- _Exercise prompt_: Each line of the entries below that includes "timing" belongs in your answer.

(Collected data)
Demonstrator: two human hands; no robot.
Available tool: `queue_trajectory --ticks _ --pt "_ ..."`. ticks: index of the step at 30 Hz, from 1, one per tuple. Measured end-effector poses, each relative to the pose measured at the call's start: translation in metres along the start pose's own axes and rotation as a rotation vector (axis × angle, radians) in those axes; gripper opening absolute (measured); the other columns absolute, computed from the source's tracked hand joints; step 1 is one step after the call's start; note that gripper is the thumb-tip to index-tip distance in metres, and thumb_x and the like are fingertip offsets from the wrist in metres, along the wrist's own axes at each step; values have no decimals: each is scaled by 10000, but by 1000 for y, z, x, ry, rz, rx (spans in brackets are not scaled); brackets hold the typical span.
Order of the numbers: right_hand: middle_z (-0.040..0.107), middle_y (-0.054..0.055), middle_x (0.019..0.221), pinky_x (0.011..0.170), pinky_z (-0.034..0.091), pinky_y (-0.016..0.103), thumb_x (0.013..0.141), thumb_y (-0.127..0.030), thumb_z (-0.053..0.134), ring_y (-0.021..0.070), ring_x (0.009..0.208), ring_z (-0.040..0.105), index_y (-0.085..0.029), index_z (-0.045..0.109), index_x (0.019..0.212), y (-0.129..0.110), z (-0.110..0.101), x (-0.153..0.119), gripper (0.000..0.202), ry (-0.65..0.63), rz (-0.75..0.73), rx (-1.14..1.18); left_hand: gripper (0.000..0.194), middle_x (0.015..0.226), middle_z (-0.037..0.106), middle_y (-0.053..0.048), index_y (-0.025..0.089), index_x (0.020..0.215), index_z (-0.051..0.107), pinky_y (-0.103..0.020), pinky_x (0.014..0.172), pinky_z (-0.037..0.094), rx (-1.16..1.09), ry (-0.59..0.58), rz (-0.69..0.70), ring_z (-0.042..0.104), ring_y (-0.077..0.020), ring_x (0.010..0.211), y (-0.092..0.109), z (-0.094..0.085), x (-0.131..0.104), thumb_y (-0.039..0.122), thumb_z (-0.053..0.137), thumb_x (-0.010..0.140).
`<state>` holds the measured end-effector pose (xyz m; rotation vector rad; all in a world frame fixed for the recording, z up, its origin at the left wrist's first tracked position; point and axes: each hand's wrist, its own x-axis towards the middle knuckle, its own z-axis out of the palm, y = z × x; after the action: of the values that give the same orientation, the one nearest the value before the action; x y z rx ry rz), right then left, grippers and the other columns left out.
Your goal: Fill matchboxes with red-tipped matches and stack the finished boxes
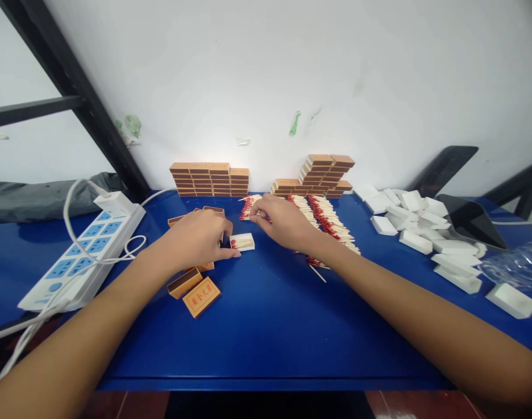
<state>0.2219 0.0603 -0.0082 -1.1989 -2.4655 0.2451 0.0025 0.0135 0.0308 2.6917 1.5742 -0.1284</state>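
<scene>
A small white tray [247,247] holding some red-tipped matches lies on the blue table [266,326]. My left hand [200,235] is at the tray's left side, thumb by its near edge and the other fingers curled; whether it grips the tray is hard to tell. Above and right of the tray, my right hand [277,218] is pinched over the leftmost matches [248,206]; anything between its fingertips is too small to make out. More rows of matches [331,224] lie beyond my right wrist. Orange matchbox sleeves [202,297] lie under and below my left hand.
Stacked matchboxes [209,179] stand against the wall at the left, with another stack [316,174] right of centre. A heap of white trays [417,218] lies at the right, near a clear plastic bottle [517,265]. A power strip [85,250] with white cables is at the left.
</scene>
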Motion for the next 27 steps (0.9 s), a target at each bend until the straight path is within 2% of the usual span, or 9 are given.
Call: queue_trajectory --ticks 5,12,16,22,27 --pt "673 93 1097 836 423 311 1058 -222 663 215 979 635 -162 752 1094 19 7 4 113 7 19 -46 337 924 760 -74 199 867 756 -342 623 369 11 -4 -6 668 -221 738 1 0 -1 531 780 922" --pt "671 81 1053 829 430 307 1032 -203 696 218 994 635 -172 736 993 14 9 4 64 -47 27 -33 359 945 770 -73 200 878 752 -332 625 375 7 -25 -15 676 -215 758 3 -2 0 554 781 924" --pt "673 80 1054 830 440 302 1048 -183 656 211 982 634 -175 707 964 13 7 3 98 -91 40 -19 350 947 771 -71 202 890 750 -331 628 378 10 -33 -24 672 -213 756 4 -3 0 549 769 934" --pt "672 86 1122 839 450 305 1045 -213 677 210 994 635 -175 688 1036 14 6 1 40 -86 35 -26 332 938 763 -70 206 848 750 -332 628 385 13 3 4 669 -215 757 0 0 0 528 778 921" --pt "688 89 1093 860 450 312 1054 -196 666 219 1032 644 -173 690 973 15 6 2 87 -125 30 -38 340 922 757 -71 202 866 751 -337 634 379 0 -7 3 665 -217 751 1 0 0 536 780 924"
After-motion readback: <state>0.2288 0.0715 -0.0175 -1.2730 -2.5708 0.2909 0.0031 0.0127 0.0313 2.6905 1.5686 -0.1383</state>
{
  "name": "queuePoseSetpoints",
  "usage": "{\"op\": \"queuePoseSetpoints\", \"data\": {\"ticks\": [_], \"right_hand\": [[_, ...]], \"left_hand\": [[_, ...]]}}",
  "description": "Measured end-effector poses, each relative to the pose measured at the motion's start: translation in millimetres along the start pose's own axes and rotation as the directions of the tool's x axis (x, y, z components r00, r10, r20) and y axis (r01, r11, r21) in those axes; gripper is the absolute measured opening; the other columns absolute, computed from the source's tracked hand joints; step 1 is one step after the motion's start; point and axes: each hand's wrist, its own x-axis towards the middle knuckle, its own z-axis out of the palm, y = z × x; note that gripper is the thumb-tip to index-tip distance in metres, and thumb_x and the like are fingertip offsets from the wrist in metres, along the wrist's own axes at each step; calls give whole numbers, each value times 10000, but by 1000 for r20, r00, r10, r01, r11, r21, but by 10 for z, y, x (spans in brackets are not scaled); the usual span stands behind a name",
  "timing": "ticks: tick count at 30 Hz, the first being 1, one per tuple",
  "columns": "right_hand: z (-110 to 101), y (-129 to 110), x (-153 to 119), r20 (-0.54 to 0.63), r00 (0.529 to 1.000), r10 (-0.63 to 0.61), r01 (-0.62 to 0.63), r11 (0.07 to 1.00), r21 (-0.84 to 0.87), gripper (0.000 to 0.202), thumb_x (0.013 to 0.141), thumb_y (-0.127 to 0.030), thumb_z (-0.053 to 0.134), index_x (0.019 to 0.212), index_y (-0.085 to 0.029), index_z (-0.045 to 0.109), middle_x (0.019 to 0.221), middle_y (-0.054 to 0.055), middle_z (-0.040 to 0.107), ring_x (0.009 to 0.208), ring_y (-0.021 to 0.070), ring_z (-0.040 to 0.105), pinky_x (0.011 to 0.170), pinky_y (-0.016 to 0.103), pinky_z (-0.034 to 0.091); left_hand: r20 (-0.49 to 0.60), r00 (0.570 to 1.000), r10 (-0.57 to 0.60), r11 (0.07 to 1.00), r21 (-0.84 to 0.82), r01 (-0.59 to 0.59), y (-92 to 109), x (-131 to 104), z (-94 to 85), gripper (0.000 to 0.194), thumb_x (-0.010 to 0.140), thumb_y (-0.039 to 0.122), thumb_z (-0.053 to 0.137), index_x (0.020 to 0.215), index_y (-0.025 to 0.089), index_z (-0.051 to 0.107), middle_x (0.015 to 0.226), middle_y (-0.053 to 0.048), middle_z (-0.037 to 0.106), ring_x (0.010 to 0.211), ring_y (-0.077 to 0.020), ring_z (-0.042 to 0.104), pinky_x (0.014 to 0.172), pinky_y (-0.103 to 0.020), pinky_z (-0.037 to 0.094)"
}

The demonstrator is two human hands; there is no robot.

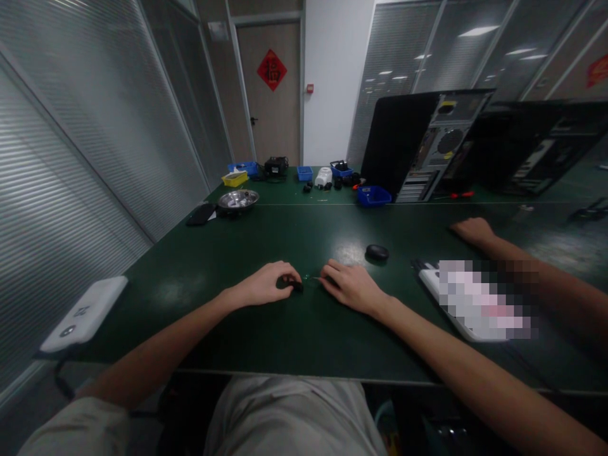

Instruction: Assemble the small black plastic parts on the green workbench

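Note:
My left hand (266, 285) rests on the green table, its thumb and fingers closed around a small black part (297, 287) that mostly hides behind them. Facing it, my right hand (354, 287) is closed in a pinch on a thin, pale, rod-like piece (316, 278), too small to name. Between the hands, by the black part, lies a tiny green piece (306, 277). A black computer mouse (377, 253) sits on the table beyond my right hand, touched by neither hand.
Another person's hand (475, 233) rests at right, near a white device (446, 310), partly blurred out. A white power bank (85, 313) lies at left. Farther back stand a metal bowl (238, 200), a blue tray (373, 196), a yellow tray (235, 179) and a computer case (403, 139).

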Motion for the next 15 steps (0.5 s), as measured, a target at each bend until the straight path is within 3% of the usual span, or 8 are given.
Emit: {"op": "queuePoseSetpoints", "data": {"ticks": [7,11,15], "right_hand": [[11,56,17,-24,997,74,-73,996,52,262,1074,-402,446,1057,-212,626,1003,52,641,731,157,575,616,289,311],[9,66,12,-39,995,91,-88,993,77,260,1074,-403,449,1048,-211,622,997,49,639,737,156,574,620,286,312],[-13,63,5,-42,994,97,-92,991,101,252,1069,-398,459,1055,-211,628,1005,49,640,716,148,567,612,290,315]], "left_hand": [[-108,985,-132,987,-109,120,85,104,265,244,954,344,656,1128,189,728,974,-47,704,866,-186,644,763,-288,496],[-221,972,-86,996,16,91,109,213,380,177,942,310,679,1063,188,724,1057,-64,694,981,-215,630,865,-328,491],[-201,978,-58,990,114,82,79,279,352,168,964,288,650,1082,184,709,1063,-71,694,999,-232,622,884,-362,483]]}}
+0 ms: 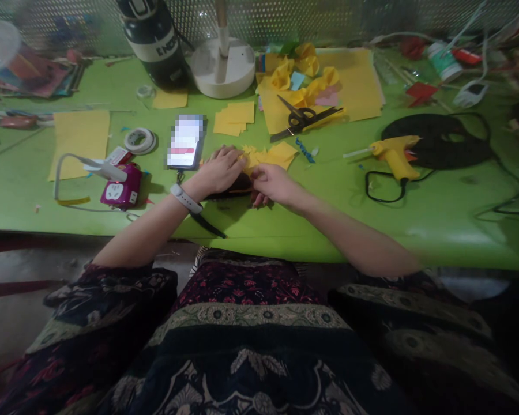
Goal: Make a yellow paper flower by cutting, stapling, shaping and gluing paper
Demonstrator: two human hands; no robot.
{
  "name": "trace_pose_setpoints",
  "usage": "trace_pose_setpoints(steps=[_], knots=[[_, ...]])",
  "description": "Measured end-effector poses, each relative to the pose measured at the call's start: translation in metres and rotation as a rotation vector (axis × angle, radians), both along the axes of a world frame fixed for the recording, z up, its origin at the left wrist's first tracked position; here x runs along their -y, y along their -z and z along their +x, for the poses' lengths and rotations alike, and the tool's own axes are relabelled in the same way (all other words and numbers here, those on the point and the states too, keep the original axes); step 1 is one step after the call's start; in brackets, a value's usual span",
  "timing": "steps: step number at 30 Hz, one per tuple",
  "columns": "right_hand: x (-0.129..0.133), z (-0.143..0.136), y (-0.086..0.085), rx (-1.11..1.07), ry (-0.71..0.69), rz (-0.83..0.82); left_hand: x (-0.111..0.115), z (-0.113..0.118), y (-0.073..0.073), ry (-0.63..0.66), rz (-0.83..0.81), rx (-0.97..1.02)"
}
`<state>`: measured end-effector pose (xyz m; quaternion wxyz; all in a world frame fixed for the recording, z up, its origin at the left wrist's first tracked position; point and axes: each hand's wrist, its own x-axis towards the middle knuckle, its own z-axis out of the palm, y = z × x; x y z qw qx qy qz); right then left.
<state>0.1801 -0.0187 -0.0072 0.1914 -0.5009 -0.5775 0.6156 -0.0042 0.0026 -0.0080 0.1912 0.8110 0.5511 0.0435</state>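
Both hands meet over a piece of yellow paper [259, 154] with a jagged, fringed edge. My left hand [218, 170] lies palm down, its bent fingers pressing the paper's left side; the thumb is hidden. Opposite it, my right hand [274, 183] is closed in a pinch at the paper's near edge. Under and between the hands shows a dark, flat-looking thing [237, 187] whose kind I cannot make out. A phone [185, 141] lies just left of my left hand. Beyond the hands are small yellow paper squares [236, 117] and black-handled scissors [303, 118].
A yellow glue gun [395, 154] rests by a black disc [436, 138] on the right, its cord trailing. Left are a tape roll [139, 140] and a purple plug adapter [121, 185]. A dark bottle [153, 43] and white lamp base [222, 68] stand behind, near yellow sheets [358, 80].
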Motion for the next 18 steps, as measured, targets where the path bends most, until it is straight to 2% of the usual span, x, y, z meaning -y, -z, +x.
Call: trace_pose_setpoints(steps=[7,11,18], knots=[[0.0017,-0.0005,-0.0055,0.015,0.003,-0.013,0.0012,0.0001,0.0014,0.021,0.033,0.047],[0.0008,-0.0004,-0.0023,-0.008,0.0,-0.019,0.0043,0.0025,-0.0005,-0.022,0.037,0.052],[-0.0009,0.002,-0.0008,0.001,-0.025,-0.026,0.0077,0.0051,-0.0066,-0.017,0.024,0.022]])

- _Answer to the exercise_:
  "timing": "ticks: tick count at 30 Hz, the first being 1, one per tuple",
  "timing": "steps: step number at 30 Hz, one per tuple",

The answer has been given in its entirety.